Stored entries
########################################
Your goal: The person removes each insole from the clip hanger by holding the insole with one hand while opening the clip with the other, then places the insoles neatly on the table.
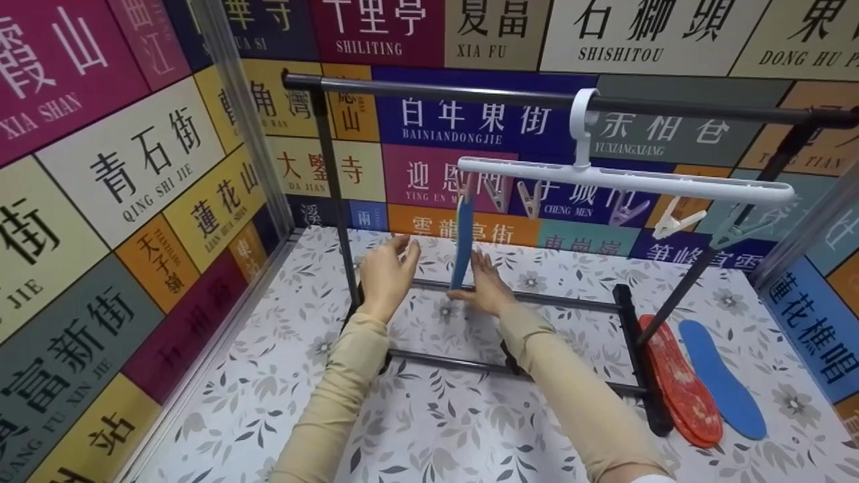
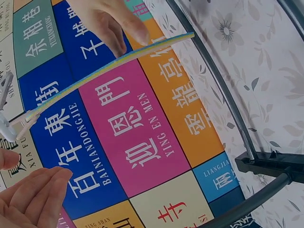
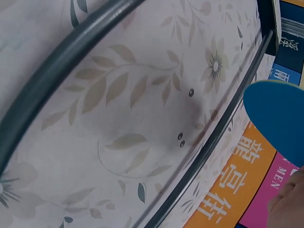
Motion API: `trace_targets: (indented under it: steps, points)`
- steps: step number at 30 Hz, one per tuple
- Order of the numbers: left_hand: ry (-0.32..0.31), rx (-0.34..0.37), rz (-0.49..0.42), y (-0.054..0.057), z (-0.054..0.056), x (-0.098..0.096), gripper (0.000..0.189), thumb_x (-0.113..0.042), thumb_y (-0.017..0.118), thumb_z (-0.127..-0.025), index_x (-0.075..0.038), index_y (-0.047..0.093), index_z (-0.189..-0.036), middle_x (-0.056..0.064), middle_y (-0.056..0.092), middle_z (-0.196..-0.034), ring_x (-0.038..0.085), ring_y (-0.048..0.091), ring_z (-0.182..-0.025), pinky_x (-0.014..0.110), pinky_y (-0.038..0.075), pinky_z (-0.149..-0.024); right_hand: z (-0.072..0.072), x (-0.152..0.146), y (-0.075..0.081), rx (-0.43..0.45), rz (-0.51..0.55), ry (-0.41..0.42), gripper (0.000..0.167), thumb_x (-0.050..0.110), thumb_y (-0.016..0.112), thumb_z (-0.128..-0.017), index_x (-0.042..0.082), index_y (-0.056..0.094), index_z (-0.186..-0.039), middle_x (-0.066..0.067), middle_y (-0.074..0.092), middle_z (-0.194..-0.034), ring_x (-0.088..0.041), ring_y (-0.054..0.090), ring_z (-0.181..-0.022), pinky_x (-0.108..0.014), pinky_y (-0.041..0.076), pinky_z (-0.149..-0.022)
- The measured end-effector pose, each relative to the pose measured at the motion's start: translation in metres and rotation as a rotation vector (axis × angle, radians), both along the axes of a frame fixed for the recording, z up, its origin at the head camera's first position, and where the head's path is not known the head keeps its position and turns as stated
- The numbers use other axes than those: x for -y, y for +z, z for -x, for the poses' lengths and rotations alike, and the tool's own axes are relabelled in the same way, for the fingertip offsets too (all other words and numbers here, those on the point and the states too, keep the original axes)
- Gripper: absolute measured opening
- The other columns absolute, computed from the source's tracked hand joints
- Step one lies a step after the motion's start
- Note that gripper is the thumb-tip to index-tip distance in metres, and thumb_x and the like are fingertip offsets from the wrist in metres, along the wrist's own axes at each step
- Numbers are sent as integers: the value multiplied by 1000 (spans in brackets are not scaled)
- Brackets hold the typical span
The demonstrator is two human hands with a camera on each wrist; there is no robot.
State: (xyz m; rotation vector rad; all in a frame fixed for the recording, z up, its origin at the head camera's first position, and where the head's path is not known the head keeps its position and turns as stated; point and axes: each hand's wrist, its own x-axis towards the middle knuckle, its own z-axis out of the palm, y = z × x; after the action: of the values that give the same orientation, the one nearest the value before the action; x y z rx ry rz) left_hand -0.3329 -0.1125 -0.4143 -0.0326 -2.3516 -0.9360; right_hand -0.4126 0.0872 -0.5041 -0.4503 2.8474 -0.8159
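A blue insole [image 1: 463, 241] with a yellowish edge hangs nearly edge-on from the left end of a white clip hanger [image 1: 624, 180]. My right hand [image 1: 488, 285] is at the insole's right side, its fingers fairly straight and its thumb by the lower end; whether it touches the insole is unclear. In the left wrist view the insole [image 2: 109, 64] bows slightly, its upper end at a clip [image 2: 26, 124]. To the insole's left, apart from it, my left hand [image 1: 389, 275] is raised with loosely bent fingers and holds nothing. The right wrist view shows the insole's blue face [image 3: 280, 118].
The hanger hooks over the top bar [image 1: 429, 92] of a dark rack. Several clips, such as a white one [image 1: 678, 218], dangle from it. A red insole [image 1: 684, 382] and another blue insole [image 1: 721, 379] lie right of the rack's foot [image 1: 641, 362] on the flower-patterned table [image 1: 255, 402].
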Motion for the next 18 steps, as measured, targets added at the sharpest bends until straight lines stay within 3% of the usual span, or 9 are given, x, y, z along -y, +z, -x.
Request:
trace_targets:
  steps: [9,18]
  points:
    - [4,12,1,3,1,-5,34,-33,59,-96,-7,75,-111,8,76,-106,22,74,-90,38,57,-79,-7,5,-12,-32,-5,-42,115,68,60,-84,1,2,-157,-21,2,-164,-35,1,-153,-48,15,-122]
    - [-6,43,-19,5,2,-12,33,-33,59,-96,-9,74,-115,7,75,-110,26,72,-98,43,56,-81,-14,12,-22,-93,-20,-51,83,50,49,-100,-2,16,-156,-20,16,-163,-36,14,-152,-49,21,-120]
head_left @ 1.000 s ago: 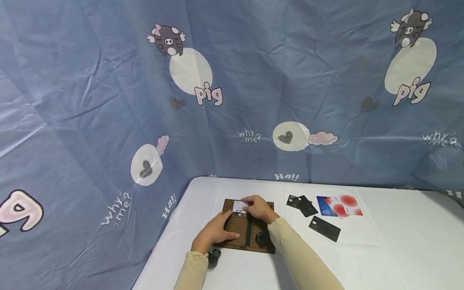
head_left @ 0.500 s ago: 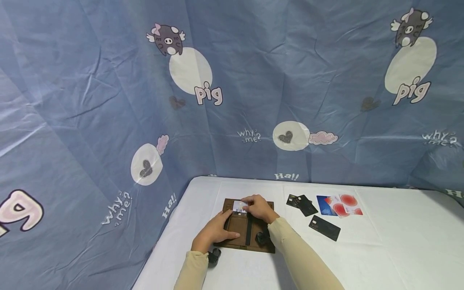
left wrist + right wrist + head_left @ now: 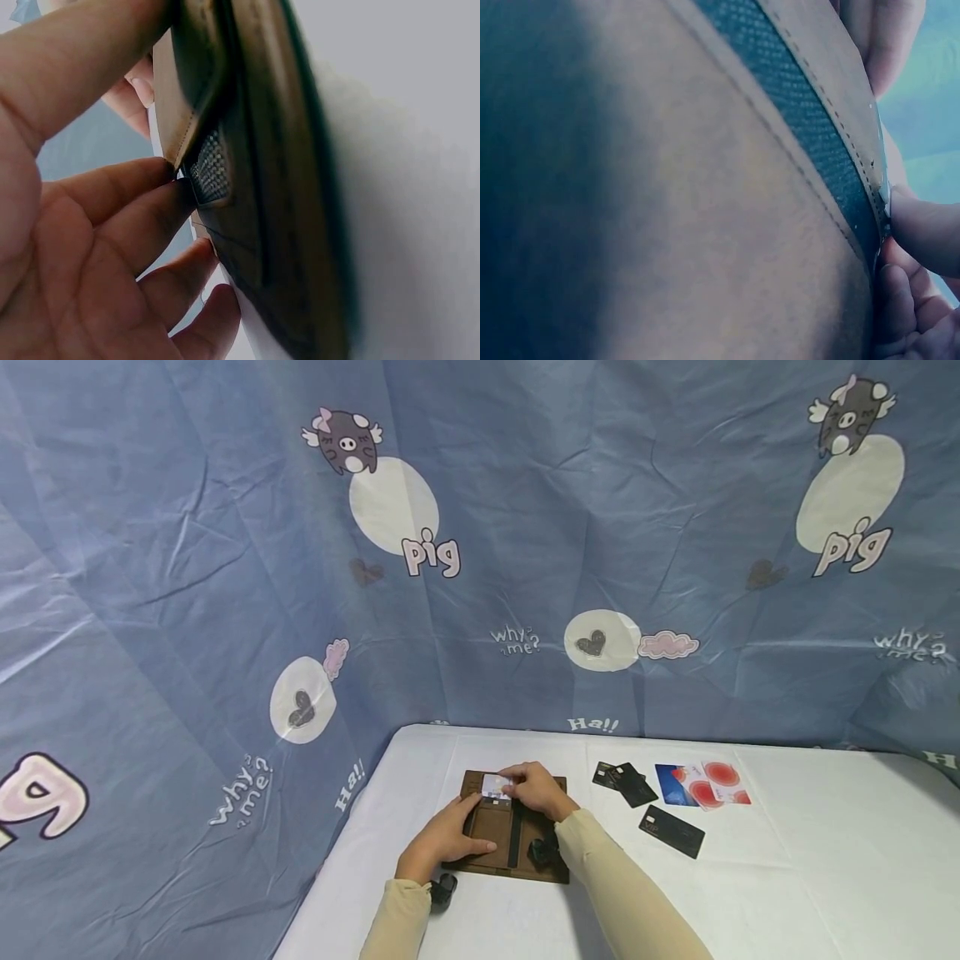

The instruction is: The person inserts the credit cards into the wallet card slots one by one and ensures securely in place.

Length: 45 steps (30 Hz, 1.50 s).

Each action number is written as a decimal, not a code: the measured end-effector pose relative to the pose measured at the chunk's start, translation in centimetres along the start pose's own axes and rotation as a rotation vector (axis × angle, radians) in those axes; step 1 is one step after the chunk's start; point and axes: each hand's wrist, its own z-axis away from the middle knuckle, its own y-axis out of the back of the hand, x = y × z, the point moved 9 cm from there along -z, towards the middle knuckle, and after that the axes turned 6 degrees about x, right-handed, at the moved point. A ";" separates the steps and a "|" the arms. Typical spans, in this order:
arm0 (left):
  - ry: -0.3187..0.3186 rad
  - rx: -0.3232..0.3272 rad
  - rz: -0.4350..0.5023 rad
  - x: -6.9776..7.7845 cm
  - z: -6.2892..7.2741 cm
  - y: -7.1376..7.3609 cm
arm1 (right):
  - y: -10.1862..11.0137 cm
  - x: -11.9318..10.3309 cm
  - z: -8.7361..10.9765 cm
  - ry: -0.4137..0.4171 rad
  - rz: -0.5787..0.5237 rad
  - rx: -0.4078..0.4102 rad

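An open brown wallet (image 3: 491,837) with a dark strip lies on the white table. A pale bank card (image 3: 493,787) stands at the upper edge of its left pocket; the card's lower part looks tucked in. My right hand (image 3: 534,789) pinches this card by its right side. My left hand (image 3: 442,835) grips the wallet's left part, thumb across the pocket. In the left wrist view, fingertips (image 3: 176,176) hold the pocket's edge beside a dark mesh lining (image 3: 210,169). The right wrist view has my right thumb (image 3: 926,229) against the card's thin edge (image 3: 885,161).
Several black cards (image 3: 672,832) lie right of the wallet, some overlapping. Beyond them are overlapping blue and red-white cards (image 3: 701,787). A blue printed curtain (image 3: 510,568) hangs behind and left of the white table (image 3: 810,843).
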 end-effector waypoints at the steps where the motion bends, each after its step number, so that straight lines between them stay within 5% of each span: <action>1: 0.003 -0.001 0.000 0.0 0.0 0.0 | 0.0 0.0 0.0 -0.003 0.005 0.000; 37: 0.011 -0.011 0.003 0.1 0.0 0.0 | 0.0 0.4 0.1 -0.030 -0.014 -0.006; 45: 0.016 -0.009 -0.002 0.0 -0.1 0.0 | 0.2 0.2 0.2 -0.033 -0.112 -0.007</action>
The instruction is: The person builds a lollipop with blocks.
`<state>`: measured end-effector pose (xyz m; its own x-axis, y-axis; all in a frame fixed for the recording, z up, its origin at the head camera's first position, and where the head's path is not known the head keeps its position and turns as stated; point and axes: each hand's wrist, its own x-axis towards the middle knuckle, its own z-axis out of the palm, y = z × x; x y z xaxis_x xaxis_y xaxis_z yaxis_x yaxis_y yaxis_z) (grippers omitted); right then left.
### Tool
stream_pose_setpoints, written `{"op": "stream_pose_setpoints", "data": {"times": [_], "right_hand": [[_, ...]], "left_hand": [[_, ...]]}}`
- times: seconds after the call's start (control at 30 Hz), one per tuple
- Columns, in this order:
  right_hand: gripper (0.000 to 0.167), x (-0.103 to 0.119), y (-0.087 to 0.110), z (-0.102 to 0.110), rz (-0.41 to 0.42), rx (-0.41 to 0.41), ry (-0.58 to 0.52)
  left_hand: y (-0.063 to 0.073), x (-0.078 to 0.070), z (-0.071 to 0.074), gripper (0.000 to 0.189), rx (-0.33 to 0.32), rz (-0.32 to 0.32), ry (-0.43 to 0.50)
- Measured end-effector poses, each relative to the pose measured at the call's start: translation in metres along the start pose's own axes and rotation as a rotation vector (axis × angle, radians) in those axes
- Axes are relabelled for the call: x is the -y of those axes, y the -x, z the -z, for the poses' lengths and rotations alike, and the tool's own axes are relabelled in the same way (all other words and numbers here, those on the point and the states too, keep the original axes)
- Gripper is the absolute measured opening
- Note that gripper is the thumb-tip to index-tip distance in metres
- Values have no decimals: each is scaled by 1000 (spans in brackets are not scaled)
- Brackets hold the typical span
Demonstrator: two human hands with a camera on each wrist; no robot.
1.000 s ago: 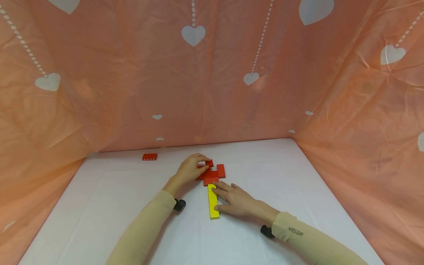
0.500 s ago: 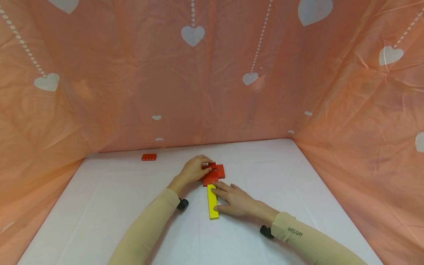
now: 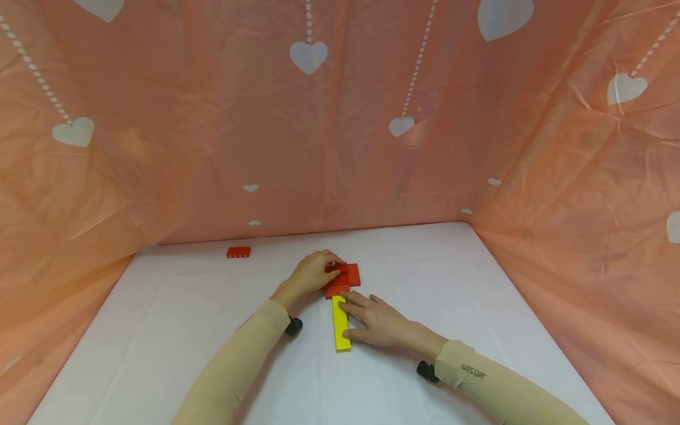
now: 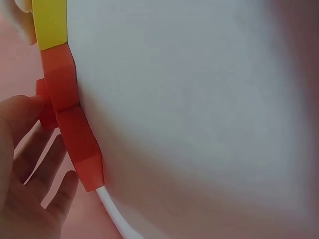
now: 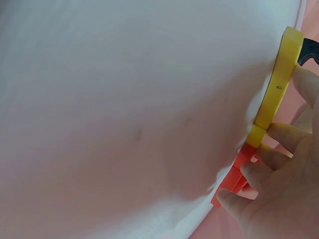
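Note:
In the head view, red blocks [image 3: 337, 291] lie joined in a small ring around a narrow gap. My left hand [image 3: 308, 276] pinches a red block [image 3: 338, 267] at the ring's far side, partly hidden by the fingers. The left wrist view shows the thumb on that red block [image 4: 48, 117]. A column of yellow blocks [image 3: 341, 330], one short and one long, runs from the ring toward me. Along its right side lies my right hand [image 3: 379, 321], fingers spread and fairly straight, touching the yellow column and the nearest red block.
A separate red block [image 3: 238, 252] with white dots along its side lies at the back left of the white table [image 3: 451, 283]. Pink cloth [image 3: 340, 147] with white hearts walls in the back and both sides. Each wrist carries a small black camera [image 3: 427, 371].
My left hand has moved slightly right and lowered its red block, which now sits among the other red blocks and narrows the gap. The right hand stays where it was.

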<state>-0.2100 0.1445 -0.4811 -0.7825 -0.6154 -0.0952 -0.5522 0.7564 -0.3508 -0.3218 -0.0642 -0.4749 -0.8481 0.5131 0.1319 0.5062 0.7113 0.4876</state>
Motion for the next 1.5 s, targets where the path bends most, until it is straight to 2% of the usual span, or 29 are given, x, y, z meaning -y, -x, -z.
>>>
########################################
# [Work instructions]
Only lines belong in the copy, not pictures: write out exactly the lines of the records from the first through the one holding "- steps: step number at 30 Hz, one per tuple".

# [Reply]
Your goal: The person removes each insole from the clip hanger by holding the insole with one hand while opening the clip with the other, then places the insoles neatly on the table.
Motion API: `trace_targets: (indented under it: steps, points)`
- steps: step number at 30 Hz, one per tuple

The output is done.